● WHAT IS BEING ASKED
In the records below, find the line with "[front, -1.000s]" and repeat exactly every line from it through the line with "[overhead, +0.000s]". Pictures stay out.

● GIVEN RECORDS
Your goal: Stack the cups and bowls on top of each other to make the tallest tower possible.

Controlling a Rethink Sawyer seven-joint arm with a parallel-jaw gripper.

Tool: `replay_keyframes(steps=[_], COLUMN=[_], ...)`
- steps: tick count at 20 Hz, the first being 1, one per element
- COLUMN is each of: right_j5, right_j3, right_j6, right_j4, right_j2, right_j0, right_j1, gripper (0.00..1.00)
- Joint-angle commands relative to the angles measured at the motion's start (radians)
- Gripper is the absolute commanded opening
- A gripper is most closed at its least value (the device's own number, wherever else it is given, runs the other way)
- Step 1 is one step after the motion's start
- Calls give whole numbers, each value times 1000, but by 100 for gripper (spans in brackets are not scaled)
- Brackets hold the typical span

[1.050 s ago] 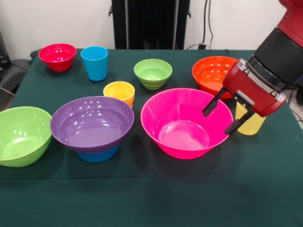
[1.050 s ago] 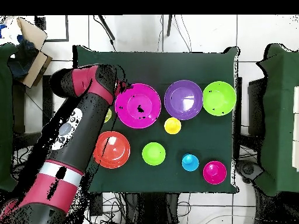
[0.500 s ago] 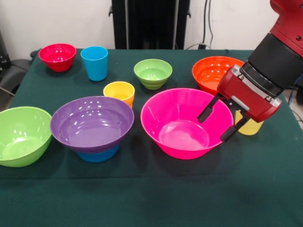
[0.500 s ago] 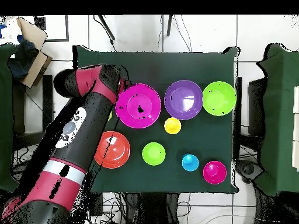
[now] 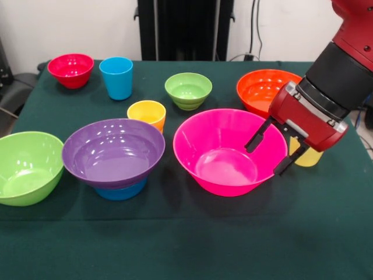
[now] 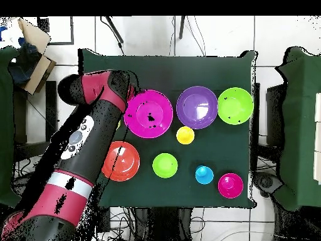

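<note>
- Pink glossy plastic bowl, the widest piece, sits on the green-clothed table near its front edge; the purple plastic bowl beside it rests on a mid-blue bowl, the only stacking begun.
- Red-and-black pincer hangs released, prongs straddling the pink bowl's right rim, one inside, one outside.
- Judged step: taking the pink bowl by its rim. Next, the prongs must close on the wall, then lift.
- Pale yellow ribbed cup is mostly hidden behind the pincer; overhead, the arm covers both.
</note>
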Motion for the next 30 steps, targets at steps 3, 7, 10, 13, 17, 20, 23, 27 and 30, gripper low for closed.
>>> replay_keyframes(steps=[3, 7, 10, 13, 17, 20, 23, 27, 30], right_j5=[-147, -146, -142, -148, -163, -175, -192, -243, -250], right_j3=[158, 156, 156, 163, 169, 179, 193, 220, 211], right_j6=[157, 159, 159, 158, 160, 149, 142, 115, 123], right_j4=[47, 47, 45, 41, 40, 50, 63, 77, 79], right_j2=[233, 221, 214, 210, 210, 241, 279, 349, 355], right_j0=[-38, -36, -36, -34, -36, -48, -62, -88, -87], right_j1=[-6, 2, 5, 5, 12, 7, 2, -15, -12], gripper=[100, 100, 100, 100, 100, 100, 100, 100, 100])
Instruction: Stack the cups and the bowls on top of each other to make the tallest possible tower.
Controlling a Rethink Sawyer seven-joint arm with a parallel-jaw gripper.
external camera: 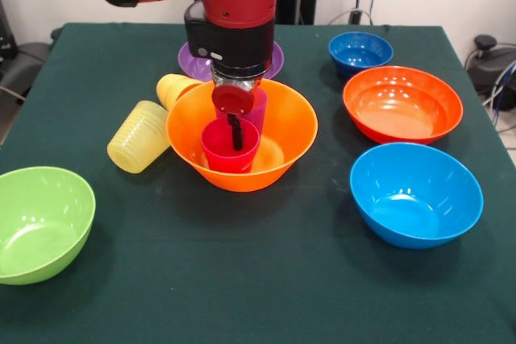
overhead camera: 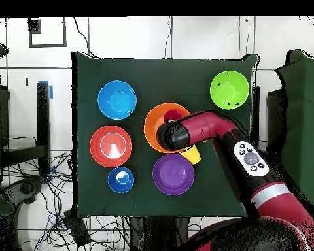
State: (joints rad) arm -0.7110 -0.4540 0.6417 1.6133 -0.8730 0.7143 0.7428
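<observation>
Take the orange-yellow bowl (external camera: 278, 138) at mid-table as your landmark. You have the gripper (external camera: 235, 130) hanging straight above it, reaching down into the red-pink cup (external camera: 230, 147), which stands upright inside that bowl; you cannot tell whether it is clenched or released. A translucent purple cup (external camera: 256, 110) stands in the bowl too, just behind the red-pink one. Touching the bowl's outer wall, 2 yellow cups lie tipped over: the ribbed pale yellow cup (external camera: 139, 136) and the orange-yellow cup (external camera: 174, 86). The purple bowl (overhead camera: 173, 174) sits just beside the landmark; the lime green bowl (external camera: 36, 223), light blue bowl (external camera: 415, 193), red-orange bowl (external camera: 401, 103) and small dark blue bowl (external camera: 359, 51) sit apart from it.
</observation>
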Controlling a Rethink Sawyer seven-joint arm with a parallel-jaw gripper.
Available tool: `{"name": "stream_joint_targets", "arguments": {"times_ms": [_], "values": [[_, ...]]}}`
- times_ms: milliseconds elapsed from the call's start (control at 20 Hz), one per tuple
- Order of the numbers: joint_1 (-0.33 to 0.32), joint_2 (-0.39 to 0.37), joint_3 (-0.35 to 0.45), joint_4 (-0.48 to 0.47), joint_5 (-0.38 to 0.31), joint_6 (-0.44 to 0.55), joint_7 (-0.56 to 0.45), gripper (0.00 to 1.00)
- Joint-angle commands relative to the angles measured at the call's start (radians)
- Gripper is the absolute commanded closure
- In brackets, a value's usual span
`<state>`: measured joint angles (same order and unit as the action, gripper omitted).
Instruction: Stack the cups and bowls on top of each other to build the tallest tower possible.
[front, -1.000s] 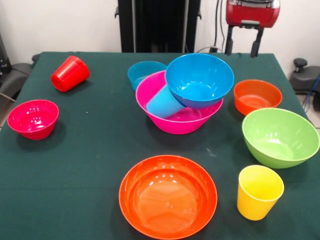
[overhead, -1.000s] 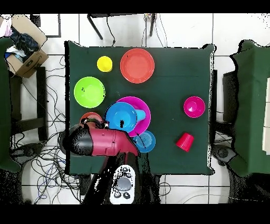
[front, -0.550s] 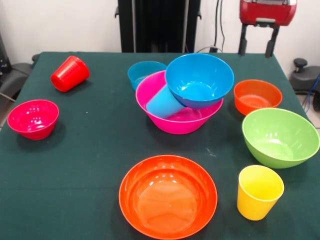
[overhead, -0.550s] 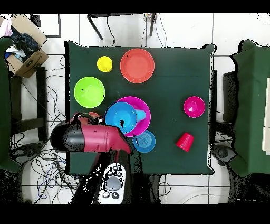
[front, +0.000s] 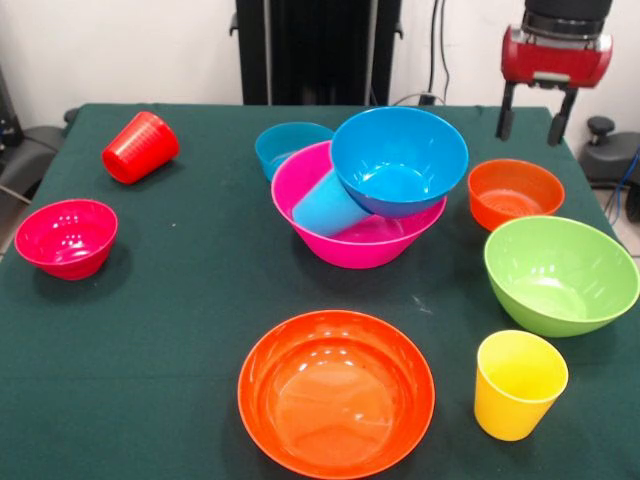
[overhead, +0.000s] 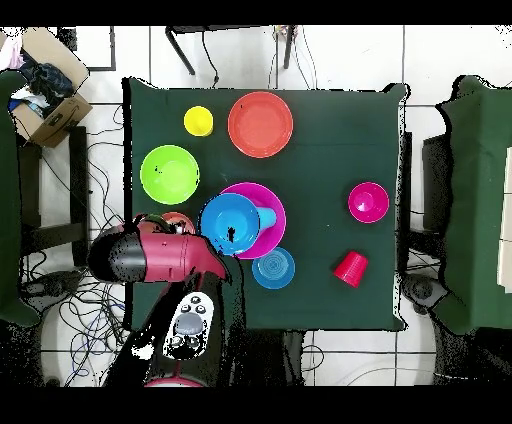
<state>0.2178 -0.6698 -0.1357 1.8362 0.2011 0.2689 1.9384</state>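
The green-clothed worktop (front: 190, 290) carries everything. The tower (front: 372, 195) sits a little beyond its centre: the large pink bowl (front: 345, 240) is the base, and inside it a light blue cup (front: 328, 206) lies on its side with the large blue bowl (front: 398, 160) propped crooked over it, tipped toward 7 o'clock rather than nested flat. In the front view the large orange bowl (front: 336, 394) lies at 6 o'clock from the tower, close to the near edge, and the large green bowl (front: 560, 274) at about 4 o'clock. The small blue bowl (front: 288, 146) touches the pink rim at 10 o'clock, the small orange bowl (front: 515, 193) sits at 3 o'clock, and the small red bowl (front: 66, 237) is well apart at 9 o'clock. The yellow cup (front: 519, 384) stands upright at 5 o'clock beside the green bowl, and the red cup (front: 140, 147) lies tipped over at 10 o'clock, far across the worktop. The gripper (front: 533, 113) hangs at the far right, its jaws spread apart and holding nothing. The small orange bowl lies just at 6 o'clock from the jaws, below and slightly toward the tower, so it looks the nearest piece; being round, it offers no long axis, and a grip across its rim would probably serve.
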Motion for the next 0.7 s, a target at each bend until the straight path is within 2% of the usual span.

● ANSWER FOR THE TASK
[front, -1.000s] 
[overhead, -1.000s] 
[front, -0.550s] 
[overhead, -0.550s] 
[front, +0.000s] 
[overhead, +0.000s] 

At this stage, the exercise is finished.